What is being asked: Give back, unchanged, each line from the one containing "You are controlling" through the last line of the entries below.
· · · ·
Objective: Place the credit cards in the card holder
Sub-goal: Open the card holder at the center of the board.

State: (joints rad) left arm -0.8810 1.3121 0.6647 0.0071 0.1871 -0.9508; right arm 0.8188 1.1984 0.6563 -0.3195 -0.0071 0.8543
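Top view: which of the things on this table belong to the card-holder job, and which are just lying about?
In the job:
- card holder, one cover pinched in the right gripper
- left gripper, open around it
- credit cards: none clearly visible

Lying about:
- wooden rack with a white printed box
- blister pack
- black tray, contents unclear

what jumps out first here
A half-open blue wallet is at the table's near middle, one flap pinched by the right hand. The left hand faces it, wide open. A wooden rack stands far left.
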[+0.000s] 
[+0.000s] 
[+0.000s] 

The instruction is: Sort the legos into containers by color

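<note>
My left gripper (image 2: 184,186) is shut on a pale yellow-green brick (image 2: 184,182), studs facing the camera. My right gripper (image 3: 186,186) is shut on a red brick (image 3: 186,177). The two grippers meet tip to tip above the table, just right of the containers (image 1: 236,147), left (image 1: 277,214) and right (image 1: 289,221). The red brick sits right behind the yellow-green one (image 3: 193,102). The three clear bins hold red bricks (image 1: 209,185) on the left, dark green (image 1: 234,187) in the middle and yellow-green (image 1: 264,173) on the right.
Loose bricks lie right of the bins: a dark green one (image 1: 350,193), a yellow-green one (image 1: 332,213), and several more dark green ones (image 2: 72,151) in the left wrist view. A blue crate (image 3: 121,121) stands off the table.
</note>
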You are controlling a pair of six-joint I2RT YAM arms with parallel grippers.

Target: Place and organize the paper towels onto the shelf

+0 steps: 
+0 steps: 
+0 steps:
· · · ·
Written response:
You are controlling a pair of six-joint I2RT YAM arms with parallel grippers.

Target: Place and organize the paper towels onto the shelf

+0 steps: 
+0 steps: 
+0 steps:

Nothing else is part of this answer.